Juventus, Carnevali sul no di Kessié: ‘Poco orgoglio’

102
Cronache Mercato
Cronache Mercato

L’amministratore delegato della Juventus, Giovanni Carnevali, ha fatto il punto sul mercato bianconero, svelando retroscena importanti e delineando la strategia societaria per le ultime fasi della sessione. Intervenuto prima di una partita di campionato, il dirigente ha offerto una visione chiara delle dinamiche che hanno caratterizzato le trattative del club.

Il tema più discusso ha riguardato il mancato acquisto di un obiettivo di centrocampo. Carnevali ha confermato l’interesse concreto della Juventus: “Era un giocatore che ci interessava senz’altro, abbiamo trattato a lungo e per più giorni”. Il dirigente ha chiarito che l’ostacolo non è stato di natura economica, bensì legato ai rigidi parametri imposti dalla UEFA, che vincolano le operazioni in entrata a quelle in uscita.

Nonostante le difficoltà normative, la società aveva quasi trovato una quadra per le richieste del calciatore. Tuttavia, la trattativa non è andata in porto per una ragione più profonda. “Penso che da parte sua o del suo procuratore non ci sia stato l’interesse sufficiente”, ha affermato Carnevali. La sua analisi ha toccato un punto fondamentale della filosofia del club: l’attaccamento alla maglia. “Chi viene alla Juve deve avere un grande orgoglio per vestire questa maglia. Questo è l’obiettivo principale della società, il resto conta poco”.

Il dirigente ha poi allargato il discorso alla filosofia generale del club sul mercato, rispondendo a una domanda su un altro potenziale obiettivo, Jonathan David. “Il mio modo di pensare è che tutti i giocatori sono in vendita quando si presentano delle opportunità buone”, ha spiegato, evidenziando un approccio pragmatico. “Quando arrivano offerte valide, dobbiamo sederci e parlarne”.

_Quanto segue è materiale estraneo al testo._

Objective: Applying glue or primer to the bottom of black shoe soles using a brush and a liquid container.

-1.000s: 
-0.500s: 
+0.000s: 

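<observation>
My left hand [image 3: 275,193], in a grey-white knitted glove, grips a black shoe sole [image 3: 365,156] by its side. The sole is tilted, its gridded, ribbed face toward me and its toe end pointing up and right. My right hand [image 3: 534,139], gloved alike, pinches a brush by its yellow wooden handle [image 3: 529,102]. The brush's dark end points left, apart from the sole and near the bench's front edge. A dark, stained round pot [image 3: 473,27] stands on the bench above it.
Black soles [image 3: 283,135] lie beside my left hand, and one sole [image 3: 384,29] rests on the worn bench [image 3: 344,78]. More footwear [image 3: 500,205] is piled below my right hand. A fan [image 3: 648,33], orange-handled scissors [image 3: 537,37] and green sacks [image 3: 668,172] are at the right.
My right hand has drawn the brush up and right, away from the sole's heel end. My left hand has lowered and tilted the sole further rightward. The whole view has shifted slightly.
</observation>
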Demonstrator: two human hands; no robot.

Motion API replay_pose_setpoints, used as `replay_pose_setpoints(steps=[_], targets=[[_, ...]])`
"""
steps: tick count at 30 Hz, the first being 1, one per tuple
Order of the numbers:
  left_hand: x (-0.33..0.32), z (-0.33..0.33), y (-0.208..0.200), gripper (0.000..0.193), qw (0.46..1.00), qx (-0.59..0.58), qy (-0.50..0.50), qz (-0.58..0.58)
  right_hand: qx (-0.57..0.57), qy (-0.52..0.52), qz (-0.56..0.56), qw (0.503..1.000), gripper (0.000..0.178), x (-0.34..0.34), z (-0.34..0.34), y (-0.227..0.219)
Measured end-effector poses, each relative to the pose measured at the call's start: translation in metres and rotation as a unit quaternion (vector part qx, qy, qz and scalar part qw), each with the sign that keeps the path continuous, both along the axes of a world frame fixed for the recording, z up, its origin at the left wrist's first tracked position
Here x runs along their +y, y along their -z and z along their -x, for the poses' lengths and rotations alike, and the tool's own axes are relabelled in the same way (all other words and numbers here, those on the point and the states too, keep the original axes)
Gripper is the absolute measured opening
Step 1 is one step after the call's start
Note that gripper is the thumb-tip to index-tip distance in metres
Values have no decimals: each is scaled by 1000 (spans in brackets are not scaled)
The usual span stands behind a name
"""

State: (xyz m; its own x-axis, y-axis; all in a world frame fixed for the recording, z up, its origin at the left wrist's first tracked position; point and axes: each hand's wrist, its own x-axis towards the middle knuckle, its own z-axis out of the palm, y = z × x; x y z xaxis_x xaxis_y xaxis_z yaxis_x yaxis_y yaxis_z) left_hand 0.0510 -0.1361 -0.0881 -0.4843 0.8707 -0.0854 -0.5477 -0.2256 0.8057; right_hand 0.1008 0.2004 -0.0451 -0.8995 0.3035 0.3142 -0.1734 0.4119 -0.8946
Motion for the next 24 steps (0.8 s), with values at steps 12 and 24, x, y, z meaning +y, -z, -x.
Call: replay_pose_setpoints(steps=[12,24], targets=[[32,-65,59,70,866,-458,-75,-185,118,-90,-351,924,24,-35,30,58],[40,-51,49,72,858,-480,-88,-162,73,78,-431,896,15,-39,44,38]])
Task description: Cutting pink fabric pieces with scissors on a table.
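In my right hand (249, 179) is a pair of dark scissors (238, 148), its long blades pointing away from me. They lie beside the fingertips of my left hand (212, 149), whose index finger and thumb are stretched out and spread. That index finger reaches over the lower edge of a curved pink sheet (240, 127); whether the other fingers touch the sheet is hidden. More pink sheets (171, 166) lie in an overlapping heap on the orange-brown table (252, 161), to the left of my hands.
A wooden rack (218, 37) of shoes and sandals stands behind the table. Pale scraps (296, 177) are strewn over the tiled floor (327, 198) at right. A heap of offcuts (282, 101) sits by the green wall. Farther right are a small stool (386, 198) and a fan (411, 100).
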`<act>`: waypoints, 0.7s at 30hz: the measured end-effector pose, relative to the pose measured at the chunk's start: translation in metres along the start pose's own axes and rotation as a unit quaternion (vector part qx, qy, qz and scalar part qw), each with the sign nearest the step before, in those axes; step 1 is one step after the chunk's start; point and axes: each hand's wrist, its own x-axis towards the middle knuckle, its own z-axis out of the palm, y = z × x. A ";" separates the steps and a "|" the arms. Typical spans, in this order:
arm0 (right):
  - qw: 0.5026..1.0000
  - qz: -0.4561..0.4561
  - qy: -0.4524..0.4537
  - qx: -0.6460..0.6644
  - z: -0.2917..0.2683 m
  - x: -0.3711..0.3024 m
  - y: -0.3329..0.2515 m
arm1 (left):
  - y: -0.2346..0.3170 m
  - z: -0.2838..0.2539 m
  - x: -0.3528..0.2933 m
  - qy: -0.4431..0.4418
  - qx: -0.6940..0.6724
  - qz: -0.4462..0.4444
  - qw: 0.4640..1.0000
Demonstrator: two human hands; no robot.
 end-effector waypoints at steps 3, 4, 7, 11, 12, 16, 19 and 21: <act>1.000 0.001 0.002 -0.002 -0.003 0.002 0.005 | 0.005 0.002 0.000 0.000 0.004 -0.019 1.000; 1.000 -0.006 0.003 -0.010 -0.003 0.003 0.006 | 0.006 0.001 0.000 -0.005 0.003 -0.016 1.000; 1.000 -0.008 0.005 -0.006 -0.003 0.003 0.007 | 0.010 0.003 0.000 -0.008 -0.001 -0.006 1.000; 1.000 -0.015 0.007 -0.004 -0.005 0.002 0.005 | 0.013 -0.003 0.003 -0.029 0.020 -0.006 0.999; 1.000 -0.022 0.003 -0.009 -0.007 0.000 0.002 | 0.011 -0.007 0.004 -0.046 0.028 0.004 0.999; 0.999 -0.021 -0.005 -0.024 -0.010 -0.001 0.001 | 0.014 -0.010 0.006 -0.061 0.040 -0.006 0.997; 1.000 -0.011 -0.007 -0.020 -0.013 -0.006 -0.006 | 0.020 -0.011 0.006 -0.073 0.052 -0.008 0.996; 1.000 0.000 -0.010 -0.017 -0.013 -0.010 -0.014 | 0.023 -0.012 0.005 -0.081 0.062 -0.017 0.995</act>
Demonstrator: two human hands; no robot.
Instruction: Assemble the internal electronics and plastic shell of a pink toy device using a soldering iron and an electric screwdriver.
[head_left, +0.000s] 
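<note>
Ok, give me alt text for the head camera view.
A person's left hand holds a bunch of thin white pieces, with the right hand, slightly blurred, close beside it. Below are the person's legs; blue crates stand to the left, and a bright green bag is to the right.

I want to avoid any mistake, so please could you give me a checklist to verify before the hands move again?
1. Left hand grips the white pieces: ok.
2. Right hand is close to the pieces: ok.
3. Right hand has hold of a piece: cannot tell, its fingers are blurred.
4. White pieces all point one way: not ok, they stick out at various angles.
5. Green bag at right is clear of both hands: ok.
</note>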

Carnevali ha sottolineato come una cessione non sia mai una decisione unilaterale del club venditore. “La scelta finale non è mai solo nostra. Ci sono anche l’altro club e il giocatore che determinano tante cose”. Questa dinamica a tre rende ogni operazione complessa e imprevedibile fino alla fine, aprendo a molteplici scenari.

In conclusione, con ancora alcuni giorni di mercato a disposizione, la porta della Juventus rimane aperta sia in entrata che in uscita. “Ci sono ancora tante possibilità”, ha confermato il dirigente. Pur con la consapevolezza della situazione attuale (“sappiamo dove siamo, dobbiamo essere onesti”), traspare la fiducia di poter comunque operare per migliorare la squadra e fare bene nel corso della stagione.